Thin on detail, thick on rhetoric

But how will they actually deliver it? While the Labour Party speeches may have passed the conference test, Starmer is only halfway there to answering the key exam question: ‘If not them, why us?

He succeeded in putting Conservative failings on full display, but this may not be enough to win an election.  The Prime Minister may have dismal ratings, but polling shows that half of people still don’t know what Starmer stands for. As of September 2023, Starmer is still in the negative ratings and as shown by a YouGov poll published just this week, working-class people may be deserting the Tories but they aren’t flocking to Labour either.

As one audience member at a New Statesman fringe event I attended observed, the Party could be falling into the same trap as the Democrats did in 2016.

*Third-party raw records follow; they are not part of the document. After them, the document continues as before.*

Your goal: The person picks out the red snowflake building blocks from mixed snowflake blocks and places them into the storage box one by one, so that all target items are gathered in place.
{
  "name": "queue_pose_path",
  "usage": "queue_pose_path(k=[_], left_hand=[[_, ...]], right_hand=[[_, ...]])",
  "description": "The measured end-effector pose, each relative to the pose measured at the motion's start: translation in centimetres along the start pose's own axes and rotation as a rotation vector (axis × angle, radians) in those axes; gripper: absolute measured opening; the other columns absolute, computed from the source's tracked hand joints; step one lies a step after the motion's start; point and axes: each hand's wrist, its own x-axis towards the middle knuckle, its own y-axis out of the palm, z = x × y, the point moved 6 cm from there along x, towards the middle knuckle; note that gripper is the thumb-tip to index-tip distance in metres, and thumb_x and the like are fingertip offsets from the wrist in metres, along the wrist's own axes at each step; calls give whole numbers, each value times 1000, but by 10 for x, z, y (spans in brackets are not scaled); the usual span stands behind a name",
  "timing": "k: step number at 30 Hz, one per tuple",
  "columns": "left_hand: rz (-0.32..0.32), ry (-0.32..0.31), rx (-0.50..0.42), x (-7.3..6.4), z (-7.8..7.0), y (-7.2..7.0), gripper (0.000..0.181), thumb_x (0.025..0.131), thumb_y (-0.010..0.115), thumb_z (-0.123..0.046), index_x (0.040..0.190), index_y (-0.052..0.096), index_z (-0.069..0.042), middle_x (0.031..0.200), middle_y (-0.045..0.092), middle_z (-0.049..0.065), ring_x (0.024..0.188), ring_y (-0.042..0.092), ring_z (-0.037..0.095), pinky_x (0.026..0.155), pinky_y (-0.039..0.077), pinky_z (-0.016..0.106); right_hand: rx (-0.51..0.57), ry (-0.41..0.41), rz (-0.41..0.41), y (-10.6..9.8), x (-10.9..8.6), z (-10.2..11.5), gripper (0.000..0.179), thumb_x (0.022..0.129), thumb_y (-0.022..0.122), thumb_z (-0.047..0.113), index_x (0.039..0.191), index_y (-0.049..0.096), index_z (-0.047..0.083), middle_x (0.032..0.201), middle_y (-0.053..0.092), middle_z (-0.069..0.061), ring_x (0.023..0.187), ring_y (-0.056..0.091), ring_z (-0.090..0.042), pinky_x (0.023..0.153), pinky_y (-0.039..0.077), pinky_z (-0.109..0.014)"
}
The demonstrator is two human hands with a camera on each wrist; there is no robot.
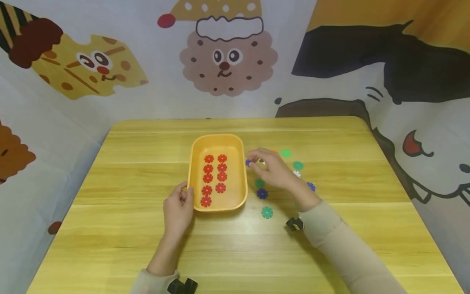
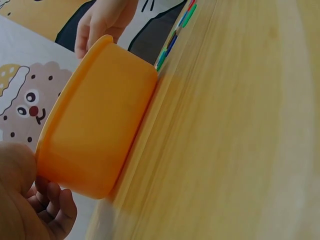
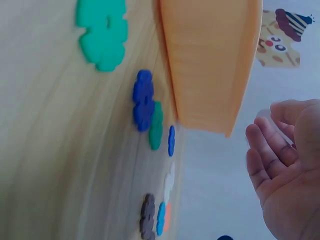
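My left hand [image 1: 178, 210] grips the near left corner of a yellow-orange plastic tray [image 1: 235, 200], thumb at the rim and fingers against the outer wall. Inside the tray, several red snowflake discs [image 1: 207, 178] lie in two columns. Just past the tray's right side, my right hand [image 1: 273, 168] hovers with loosely bent fingers. A small blue snowflake disc [image 1: 248, 163] shows by its fingertips in the head view. In the right wrist view that blue disc [image 3: 171, 141] lies on the table, apart from the right hand [image 3: 287, 155], where no held disc is clearly visible.
Loose discs lie right of the tray: a green one [image 1: 267, 212], a dark blue one [image 1: 262, 193], a white one [image 1: 296, 174], a bright green one [image 1: 286, 153] and others, some partly behind the right arm. The wooden table [image 1: 110, 228] meets a printed cloth [image 1: 147, 106] behind.
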Motion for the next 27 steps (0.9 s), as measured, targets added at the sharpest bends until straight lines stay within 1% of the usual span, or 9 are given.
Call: queue_pose_path(k=[7, 12, 17, 23, 27], left_hand=[[-8, 7, 1, 0, 1, 0, 32, 102, 61, -12, 127, 63, 9, 63, 55, 6, 49, 44, 11, 44, 37, 22], [-15, 8, 6, 0, 1, 1, 33, 101, 61, -12, 127, 63, 9, 63, 55, 5, 49, 44, 11, 44, 37, 22], [-8, 1, 1, 0, 2, 1, 33, 102, 60, -12, 127, 63, 9, 64, 54, 5, 49, 44, 11, 44, 37, 22], [-8, 2, -3, -1, 1, 0, 33, 102, 60, -11, 127, 63, 9, 64, 54, 5, 49, 44, 10, 44, 37, 22], [-8, 1, -9, -1, 1, 0, 33, 102, 61, -11, 127, 63, 9, 64, 55, 6, 50, 44, 11, 44, 37, 22]], right_hand=[[-18, 62, -21, -9, -11, -9, 27, 99, 64, 11, 123, 65, -2, 114, 68, -14, 101, 63, -24, 93, 53, -46], [-29, 59, -39, -12, -19, -13, 25, 97, 67, 8, 119, 66, -3, 112, 68, -16, 101, 64, -26, 92, 53, -47], [-45, 53, -53, -16, -27, -19, 24, 93, 71, 2, 116, 67, -4, 108, 68, -19, 98, 64, -29, 89, 55, -50], [-71, 116, -39, -17, -39, -28, 27, 92, 73, 5, 117, 67, -3, 109, 69, -17, 98, 63, -27, 82, 57, -43], [-81, 125, -37, -19, -44, -33, 28, 92, 73, 7, 118, 67, -3, 109, 69, -16, 97, 64, -26, 80, 58, -40]])
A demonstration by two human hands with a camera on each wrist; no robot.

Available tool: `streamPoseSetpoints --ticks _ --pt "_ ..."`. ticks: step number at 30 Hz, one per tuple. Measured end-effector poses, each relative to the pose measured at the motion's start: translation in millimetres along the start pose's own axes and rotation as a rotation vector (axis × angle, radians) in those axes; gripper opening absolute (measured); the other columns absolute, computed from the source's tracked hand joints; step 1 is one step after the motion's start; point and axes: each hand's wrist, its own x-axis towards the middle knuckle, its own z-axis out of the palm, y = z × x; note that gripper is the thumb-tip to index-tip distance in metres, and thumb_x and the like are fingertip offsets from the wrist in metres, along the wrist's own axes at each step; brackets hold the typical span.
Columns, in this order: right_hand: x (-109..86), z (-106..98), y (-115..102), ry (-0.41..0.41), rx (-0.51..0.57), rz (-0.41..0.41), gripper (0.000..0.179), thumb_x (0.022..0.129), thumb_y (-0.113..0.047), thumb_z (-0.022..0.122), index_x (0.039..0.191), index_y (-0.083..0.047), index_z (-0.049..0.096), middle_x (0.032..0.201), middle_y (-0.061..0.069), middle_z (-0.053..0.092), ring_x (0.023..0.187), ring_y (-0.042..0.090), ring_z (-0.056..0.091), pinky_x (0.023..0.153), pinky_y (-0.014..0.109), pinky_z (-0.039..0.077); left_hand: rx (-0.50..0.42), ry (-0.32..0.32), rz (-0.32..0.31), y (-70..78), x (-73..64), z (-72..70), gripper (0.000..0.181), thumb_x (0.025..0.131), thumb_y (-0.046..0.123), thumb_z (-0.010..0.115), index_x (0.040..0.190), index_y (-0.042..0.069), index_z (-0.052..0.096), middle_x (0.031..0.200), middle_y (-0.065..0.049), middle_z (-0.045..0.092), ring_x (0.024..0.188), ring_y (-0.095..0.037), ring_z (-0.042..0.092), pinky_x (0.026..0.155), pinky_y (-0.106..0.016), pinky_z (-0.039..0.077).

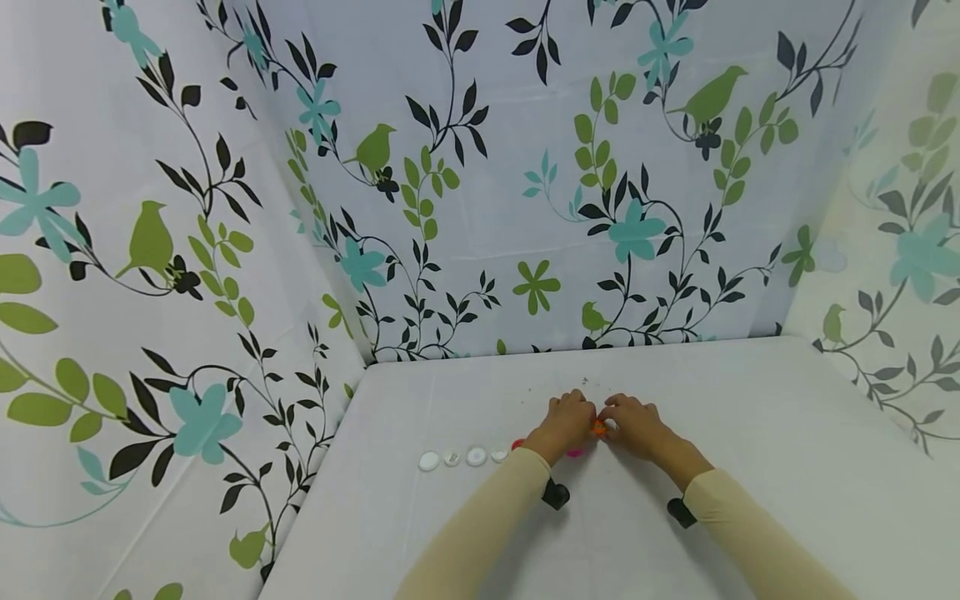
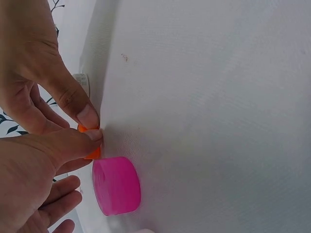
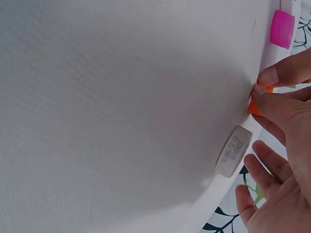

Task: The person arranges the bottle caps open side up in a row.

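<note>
An orange bottle cap (image 1: 599,427) lies between my two hands at the right of a row of caps. My left hand (image 1: 567,422) pinches it between thumb and finger, seen close up at the orange cap (image 2: 93,151) in the left wrist view. From the other side my right hand (image 1: 635,427) pinches it too, its other fingers spread loosely in the right wrist view. Fingertips cover much of the cap. A pink cap (image 2: 119,185) stands just beside my left hand. Under my right hand is a white cap (image 3: 234,151) with printed digits on its side.
Several white caps, one of them a larger white cap (image 1: 477,456), line up leftward on the white-covered table (image 1: 420,400). A red cap (image 1: 517,444) is partly hidden by the left wrist. Patterned cloth (image 1: 480,208) hangs behind and at the sides.
</note>
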Motion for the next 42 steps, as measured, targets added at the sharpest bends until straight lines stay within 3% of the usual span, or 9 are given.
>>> streamPoseSetpoints --ticks 10,15,23,33,42 --pt "-3.2 -11.8 -4.8 0.052 -0.006 -0.041 0.015 0.093 -0.019 0.081 0.107 -0.013 0.08 0.137 0.023 0.064 0.129 0.047 0.058 0.094 0.07 0.046 -0.082 0.019 0.004 -6.1 -9.9 -7.5 0.028 0.097 0.038 0.078 0.12 0.022 0.073 0.135 0.0 0.059 0.126 -0.017 0.054 0.111 -0.041 0.041" --pt "-7.0 -21.6 -10.9 0.077 0.008 -0.051 0.015 0.094 -0.025 0.08 0.1 -0.012 0.081 0.138 0.023 0.063 0.13 0.046 0.058 0.094 0.069 0.047 -0.117 0.035 0.001 -9.9 -13.7 -11.9 0.03 0.096 0.04 0.078 0.119 0.022 0.072 0.138 0.001 0.059 0.128 -0.017 0.054 0.112 -0.041 0.041" --pt "-10.7 -25.7 -18.5 0.074 0.055 -0.043 0.017 0.097 -0.027 0.077 0.093 -0.012 0.083 0.138 0.025 0.064 0.129 0.046 0.059 0.09 0.068 0.046 -0.13 0.083 0.015 -7.9 -20.4 -13.9 0.037 0.095 0.047 0.078 0.118 0.018 0.072 0.136 -0.002 0.062 0.127 -0.019 0.057 0.107 -0.041 0.044" --pt "-13.1 -22.2 -21.3 0.036 0.075 0.001 0.022 0.098 -0.027 0.074 0.095 -0.008 0.085 0.138 0.023 0.065 0.13 0.044 0.059 0.093 0.071 0.046 -0.129 0.089 0.029 -6.0 -25.7 -6.6 0.036 0.097 0.046 0.075 0.119 0.018 0.071 0.135 0.0 0.061 0.122 -0.018 0.058 0.105 -0.039 0.044" --pt "-16.4 -20.4 -19.3 0.043 0.08 -0.027 0.015 0.098 -0.022 0.075 0.107 -0.013 0.081 0.138 0.023 0.064 0.131 0.045 0.058 0.09 0.069 0.047 -0.15 0.087 0.046 -8.7 -27.8 -0.5 0.028 0.098 0.041 0.076 0.115 0.019 0.07 0.132 0.001 0.06 0.123 -0.017 0.057 0.107 -0.037 0.042"
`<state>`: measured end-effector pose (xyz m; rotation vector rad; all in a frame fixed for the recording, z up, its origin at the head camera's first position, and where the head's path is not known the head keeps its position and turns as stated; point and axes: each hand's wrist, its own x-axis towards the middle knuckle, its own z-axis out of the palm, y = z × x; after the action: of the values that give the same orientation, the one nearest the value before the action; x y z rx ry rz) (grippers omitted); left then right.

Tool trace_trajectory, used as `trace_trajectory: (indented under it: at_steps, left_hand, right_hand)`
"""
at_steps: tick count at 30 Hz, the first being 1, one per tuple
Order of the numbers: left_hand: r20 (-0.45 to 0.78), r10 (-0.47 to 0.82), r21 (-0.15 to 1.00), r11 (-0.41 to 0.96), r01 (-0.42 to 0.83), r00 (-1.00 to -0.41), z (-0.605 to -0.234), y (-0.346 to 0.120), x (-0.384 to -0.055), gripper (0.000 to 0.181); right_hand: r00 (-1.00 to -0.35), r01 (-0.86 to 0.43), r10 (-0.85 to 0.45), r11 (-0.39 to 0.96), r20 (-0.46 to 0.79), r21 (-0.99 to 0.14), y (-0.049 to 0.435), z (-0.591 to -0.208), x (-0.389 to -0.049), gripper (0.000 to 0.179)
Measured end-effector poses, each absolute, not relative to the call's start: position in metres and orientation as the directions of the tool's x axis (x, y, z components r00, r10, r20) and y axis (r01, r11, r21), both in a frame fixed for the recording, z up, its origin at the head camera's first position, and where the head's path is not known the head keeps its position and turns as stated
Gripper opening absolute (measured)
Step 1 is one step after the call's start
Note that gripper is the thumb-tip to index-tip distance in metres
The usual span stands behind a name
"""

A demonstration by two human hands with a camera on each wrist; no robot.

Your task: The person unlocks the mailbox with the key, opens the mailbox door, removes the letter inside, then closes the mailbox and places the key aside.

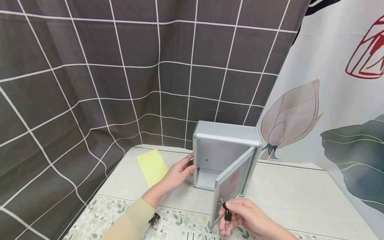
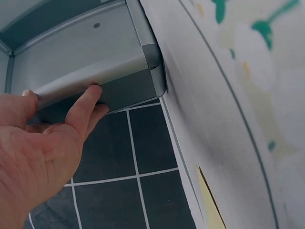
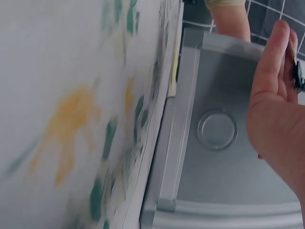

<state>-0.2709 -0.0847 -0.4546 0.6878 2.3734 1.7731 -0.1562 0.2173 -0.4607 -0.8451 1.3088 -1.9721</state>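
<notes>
A light grey metal lockbox (image 1: 226, 133) stands upright on the table, its door (image 1: 229, 186) swung out on the right side. My left hand (image 1: 177, 173) rests against the box's left side, fingers fairly straight; in the left wrist view the fingertips touch the side wall (image 2: 128, 90) near a corner. With the right hand (image 1: 243, 215) I pinch a black-headed key (image 1: 225, 206) at the door's lock (image 1: 221, 200), and a second black-headed key (image 1: 228, 216) hangs below it. The right wrist view shows the door's grey face (image 3: 228, 176) beside that hand.
A yellow paper slip (image 1: 152, 166) lies on the table left of the box. The white tablecloth (image 1: 288, 186) has a floral printed band (image 1: 105, 213) along the front. Behind hangs a dark gridded curtain (image 1: 135, 83), with a lotus-printed cloth (image 1: 300, 116) at right.
</notes>
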Motion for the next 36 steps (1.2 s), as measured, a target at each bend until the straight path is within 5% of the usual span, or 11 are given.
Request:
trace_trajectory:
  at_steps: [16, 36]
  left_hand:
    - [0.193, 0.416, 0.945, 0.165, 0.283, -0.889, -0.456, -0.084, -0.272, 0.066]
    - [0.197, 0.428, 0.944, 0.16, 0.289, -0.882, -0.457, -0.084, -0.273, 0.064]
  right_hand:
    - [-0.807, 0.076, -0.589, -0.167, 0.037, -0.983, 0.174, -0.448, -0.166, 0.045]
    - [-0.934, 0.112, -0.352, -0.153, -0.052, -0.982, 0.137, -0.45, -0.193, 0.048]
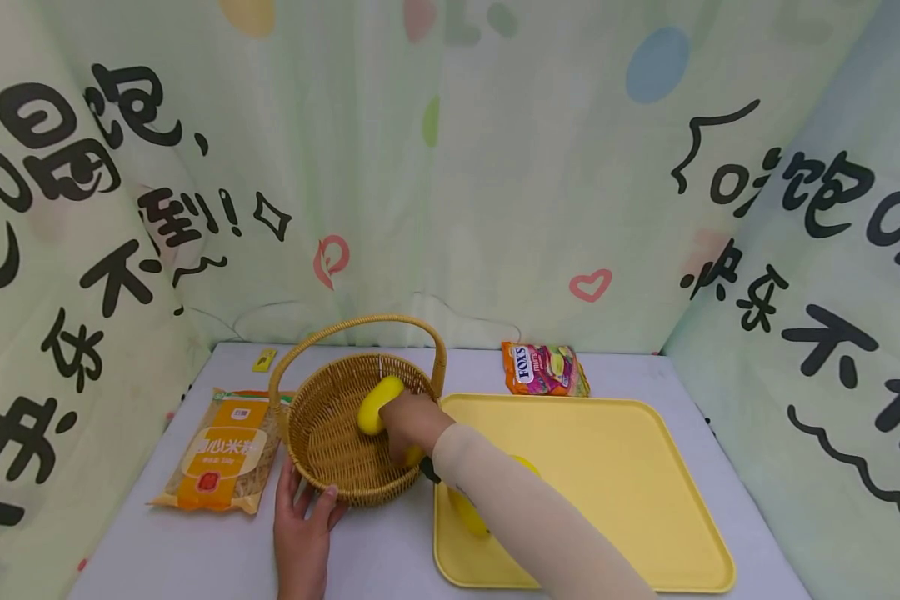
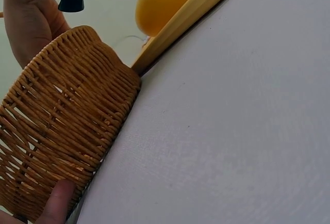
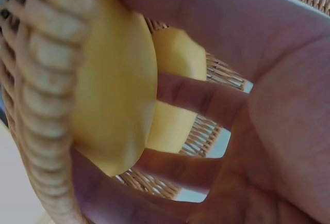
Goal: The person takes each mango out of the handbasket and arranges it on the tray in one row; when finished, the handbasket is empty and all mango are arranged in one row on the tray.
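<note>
A round wicker basket [image 1: 322, 417] with a tall arched handle stands left of the yellow tray. My right hand [image 1: 412, 421] reaches inside it near the right rim. There it grips a smooth oval yellow fruit [image 3: 116, 90], thumb and fingers curled round it. A second yellow fruit [image 1: 378, 406] lies in the basket beside that hand. My left hand [image 1: 303, 529] rests against the basket's front left, its straight thumb laid on the woven wall low down. More yellow fruit [image 1: 468, 510] sits on the tray, partly hidden by my right sleeve.
The yellow tray [image 1: 600, 492] stands right of the basket, close to it. An orange packet of noodles [image 1: 221, 450] lies at the left. Behind the tray is a Fox's sweets bag [image 1: 546, 369]. A small yellow item [image 1: 264, 360] lies at the back left, before the curtain [image 1: 495, 208].
</note>
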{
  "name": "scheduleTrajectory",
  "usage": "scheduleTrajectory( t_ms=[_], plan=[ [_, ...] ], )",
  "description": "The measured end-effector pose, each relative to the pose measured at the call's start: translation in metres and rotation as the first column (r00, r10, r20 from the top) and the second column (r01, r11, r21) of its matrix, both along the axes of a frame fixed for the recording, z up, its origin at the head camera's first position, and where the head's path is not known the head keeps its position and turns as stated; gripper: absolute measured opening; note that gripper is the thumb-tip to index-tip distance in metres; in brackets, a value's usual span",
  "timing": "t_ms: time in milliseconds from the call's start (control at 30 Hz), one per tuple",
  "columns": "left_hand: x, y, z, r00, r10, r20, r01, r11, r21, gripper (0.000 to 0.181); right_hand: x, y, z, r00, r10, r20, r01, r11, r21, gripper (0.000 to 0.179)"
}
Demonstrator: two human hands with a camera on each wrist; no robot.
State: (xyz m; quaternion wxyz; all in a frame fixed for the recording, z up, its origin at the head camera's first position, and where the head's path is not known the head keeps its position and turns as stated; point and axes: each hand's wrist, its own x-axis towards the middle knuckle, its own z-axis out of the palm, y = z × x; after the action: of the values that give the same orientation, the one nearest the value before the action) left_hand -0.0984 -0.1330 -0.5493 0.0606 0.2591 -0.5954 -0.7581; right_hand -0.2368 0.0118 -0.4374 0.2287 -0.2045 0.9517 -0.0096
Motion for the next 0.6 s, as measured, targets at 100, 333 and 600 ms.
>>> scheduleTrajectory(
  t_ms=[100, 333, 600],
  plan=[
    [0.0002, -0.0002, 0.0, 1.0, -0.007, -0.005, 0.007, 1.0, 0.0, 0.096, -0.0005, 0.0001, 0.0007, 1.0, 0.025, 0.006, -0.025, 0.999, 0.022, 0.044],
    [0.0008, -0.0003, 0.0004, 1.0, -0.005, -0.006, 0.005, 1.0, 0.0, 0.095, -0.0003, 0.0008, 0.0008, 0.997, 0.072, 0.022, -0.073, 0.997, 0.025, 0.038],
    [0.0003, -0.0005, 0.0008, 1.0, -0.002, -0.002, 0.002, 1.0, 0.007, 0.095, -0.0036, 0.0007, -0.0037, 0.998, 0.0, 0.062, 0.003, 0.999, -0.041, 0.054]
  ],
)
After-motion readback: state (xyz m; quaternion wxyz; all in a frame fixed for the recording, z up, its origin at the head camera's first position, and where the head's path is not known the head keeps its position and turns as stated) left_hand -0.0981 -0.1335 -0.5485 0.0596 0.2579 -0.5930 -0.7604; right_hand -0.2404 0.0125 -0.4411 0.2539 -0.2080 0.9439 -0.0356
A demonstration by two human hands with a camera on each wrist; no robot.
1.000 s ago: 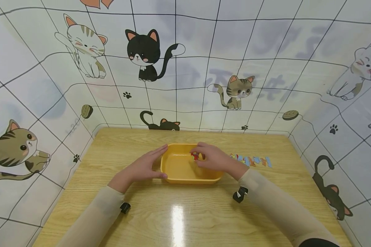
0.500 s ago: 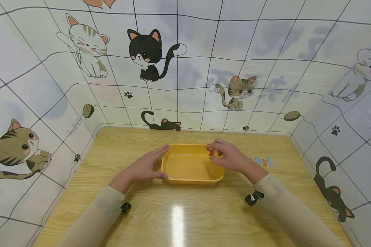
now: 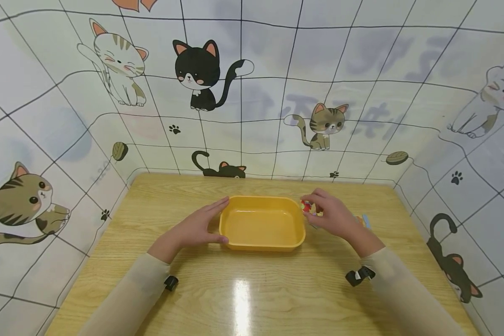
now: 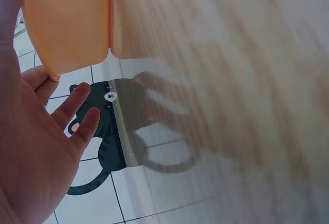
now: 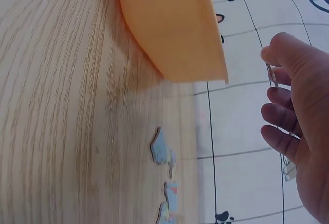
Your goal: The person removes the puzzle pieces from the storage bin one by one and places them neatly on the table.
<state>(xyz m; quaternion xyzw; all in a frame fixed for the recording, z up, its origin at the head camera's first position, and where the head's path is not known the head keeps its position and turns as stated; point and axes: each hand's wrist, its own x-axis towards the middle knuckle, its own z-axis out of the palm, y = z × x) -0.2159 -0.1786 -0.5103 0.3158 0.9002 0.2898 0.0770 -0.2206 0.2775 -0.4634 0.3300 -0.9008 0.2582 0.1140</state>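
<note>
A yellow plastic tray (image 3: 262, 224) sits on the wooden table. My left hand (image 3: 199, 226) spans the tray's left end, its nearly straight fingers at the back corner and the thumb at the front one. In the left wrist view, a fingertip (image 4: 50, 82) meets the tray's corner. My right hand (image 3: 333, 217) pinches a small, thin puzzle piece (image 3: 305, 206) with red on it, just beyond the tray's right rim. Seen edge-on in the right wrist view, the piece (image 5: 273, 77) shows between thumb and fingers. Other puzzle pieces (image 5: 159, 147) lie on the table, partly hidden by my right hand in the head view.
Behind and beside the wooden table (image 3: 193, 289) hangs a white grid-patterned cloth (image 3: 260, 93) with printed cats. A light blue puzzle piece (image 3: 366, 221) shows past my right wrist. A black wrist strap mount (image 3: 360, 276) sits on the right sleeve.
My right hand has moved rightward from over the tray to beyond its right rim, still pinching the red puzzle piece, and now covers more of the row. My left hand stays at the tray.
</note>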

Many questions still remain about how Labour will deliver its vision. What is their plan to deal with the cost of living? Beyond taxes on Nom-Doms and private schools, how will Labour plug the £7bn NHS cash crisis? And if they are reversing the Rwanda policy, what is their alternative for curbing illegal immigration? In Starmer’s speech, reference to the latter issue was avoided entirely – an oversight perhaps, considering it is the fourth most important issue to voters, nearly level with the NHS.

What next?

The atmosphere at Labour Party conference spoke for itself. The party has come leaps and bounds since Corbyn, and Starmer has built a competent shadow cabinet that demonstrated it is election-ready this week.

But let’s not get too excited. The party’s strategy of caution might work for now, but how it answers the thorny policy questions above will define its future success. If we believe the polling on Starmer, it still has a way to go.